▶ Try it: Rewrite the full material exactly; no line may be skipped.

▶ Raw data:
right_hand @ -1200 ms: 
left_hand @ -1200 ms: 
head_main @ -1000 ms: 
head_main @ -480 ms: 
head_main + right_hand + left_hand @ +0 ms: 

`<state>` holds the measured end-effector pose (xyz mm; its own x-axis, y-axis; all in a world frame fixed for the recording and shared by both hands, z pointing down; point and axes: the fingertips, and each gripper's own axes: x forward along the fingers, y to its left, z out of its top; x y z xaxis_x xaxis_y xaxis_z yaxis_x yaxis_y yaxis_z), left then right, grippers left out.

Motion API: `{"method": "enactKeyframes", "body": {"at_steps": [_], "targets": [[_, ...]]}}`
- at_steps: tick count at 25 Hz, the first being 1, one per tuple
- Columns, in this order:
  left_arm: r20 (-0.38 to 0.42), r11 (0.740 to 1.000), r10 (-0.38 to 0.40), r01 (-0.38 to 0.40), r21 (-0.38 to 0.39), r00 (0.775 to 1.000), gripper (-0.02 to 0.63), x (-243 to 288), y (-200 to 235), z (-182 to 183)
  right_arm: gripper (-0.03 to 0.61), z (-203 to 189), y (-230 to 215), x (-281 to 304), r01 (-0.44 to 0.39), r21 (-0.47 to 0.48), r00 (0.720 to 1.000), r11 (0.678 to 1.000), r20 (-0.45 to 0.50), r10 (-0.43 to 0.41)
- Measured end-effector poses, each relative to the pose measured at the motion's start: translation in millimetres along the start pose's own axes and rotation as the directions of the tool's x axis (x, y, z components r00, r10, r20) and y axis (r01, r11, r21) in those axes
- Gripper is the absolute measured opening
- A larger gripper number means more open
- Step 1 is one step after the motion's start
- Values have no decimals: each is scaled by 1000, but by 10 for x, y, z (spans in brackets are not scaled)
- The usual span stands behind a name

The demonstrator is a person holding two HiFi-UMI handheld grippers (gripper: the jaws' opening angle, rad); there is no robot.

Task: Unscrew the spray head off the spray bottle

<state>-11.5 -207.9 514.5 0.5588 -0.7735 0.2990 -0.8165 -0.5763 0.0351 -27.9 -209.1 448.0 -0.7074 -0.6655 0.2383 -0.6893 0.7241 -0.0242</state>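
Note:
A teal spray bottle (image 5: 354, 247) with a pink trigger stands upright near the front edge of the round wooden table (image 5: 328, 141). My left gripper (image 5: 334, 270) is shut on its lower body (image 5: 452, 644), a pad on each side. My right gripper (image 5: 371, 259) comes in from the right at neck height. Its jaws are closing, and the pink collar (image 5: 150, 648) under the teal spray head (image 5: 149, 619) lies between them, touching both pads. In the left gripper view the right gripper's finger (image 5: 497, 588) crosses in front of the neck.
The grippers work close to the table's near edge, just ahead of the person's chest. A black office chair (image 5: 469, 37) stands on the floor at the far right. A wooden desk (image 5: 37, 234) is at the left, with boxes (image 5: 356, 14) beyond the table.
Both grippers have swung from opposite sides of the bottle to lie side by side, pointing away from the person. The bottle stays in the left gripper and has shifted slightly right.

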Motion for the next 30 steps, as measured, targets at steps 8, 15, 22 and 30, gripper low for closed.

▶ Solution for this exercise:
right_hand @ -1200 ms: 
left_hand @ -1200 ms: 
head_main @ -1000 ms: 
head_main @ -480 ms: 
head_main + right_hand + left_hand @ +0 ms: 

`<state>` holds the measured end-effector pose (xyz mm; its own x-axis, y-axis; all in a world frame fixed for the recording and shared by both hands, z pointing down; point and axes: the fingertips, and each gripper's own axes: x forward along the fingers, y to its left, z out of its top; x y z xaxis_x xaxis_y xaxis_z yaxis_x yaxis_y yaxis_z), left then right, grippers left out.

Motion API: `{"method": "enactKeyframes", "body": {"at_steps": [_], "targets": [[_, ...]]}}`
- at_steps: tick count at 25 Hz, the first being 1, one per tuple
- Columns, in this order:
  left_arm: r20 (-0.38 to 0.42), r11 (0.740 to 1.000), r10 (-0.38 to 0.40), r01 (-0.38 to 0.40), r21 (-0.38 to 0.39), r00 (0.775 to 1.000), gripper (-0.02 to 0.63), x (-243 to 288), y (-200 to 235), z (-182 to 183)
  right_arm: gripper (-0.03 to 0.61), z (-203 to 189), y (-230 to 215), x (-281 to 304), r01 (-0.44 to 0.39), r21 (-0.47 to 0.48), r00 (0.720 to 1.000), r11 (0.678 to 1.000), r20 (-0.45 to 0.50), r10 (-0.43 to 0.41)
- Measured end-effector poses, each relative to the pose measured at the motion's start: translation in millimetres along the start pose's own axes and rotation as the directions of the tool's x axis (x, y, z components r00, r10, r20) and y axis (r01, r11, r21) in those axes
- Gripper is the absolute measured opening
- A larger gripper number means more open
- Step 1 is one step after the motion's start
- Values have no decimals: each is scaled by 1000, but by 10 for x, y, z (spans in brackets are not scaled)
- The usual span stands behind a name

The demonstrator is a person holding two HiFi-UMI handheld grippers (gripper: the jaws' opening angle, rad); there is no robot.

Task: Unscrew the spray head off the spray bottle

<state>-11.5 -207.9 514.5 0.5588 -0.7735 0.2990 -0.8165 -0.5763 0.0351 -27.9 -209.1 448.0 -0.7074 -0.6655 0.2383 -0.6893 0.7241 -0.0242</state>
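Note:
A teal spray bottle (image 5: 354, 247) with a pink trigger stands upright near the front edge of the round wooden table (image 5: 328, 141). My left gripper (image 5: 334, 270) is shut on its lower body (image 5: 452, 644), a pad on each side. My right gripper (image 5: 371, 259) comes in from the right at neck height. Its jaws are closing, and the pink collar (image 5: 150, 648) under the teal spray head (image 5: 149, 619) lies between them, touching both pads. In the left gripper view the right gripper's finger (image 5: 497, 588) crosses in front of the neck.
The grippers work close to the table's near edge, just ahead of the person's chest. A black office chair (image 5: 469, 37) stands on the floor at the far right. A wooden desk (image 5: 37, 234) is at the left, with boxes (image 5: 356, 14) beyond the table.
Both grippers have swung from opposite sides of the bottle to lie side by side, pointing away from the person. The bottle stays in the left gripper and has shifted slightly right.
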
Motion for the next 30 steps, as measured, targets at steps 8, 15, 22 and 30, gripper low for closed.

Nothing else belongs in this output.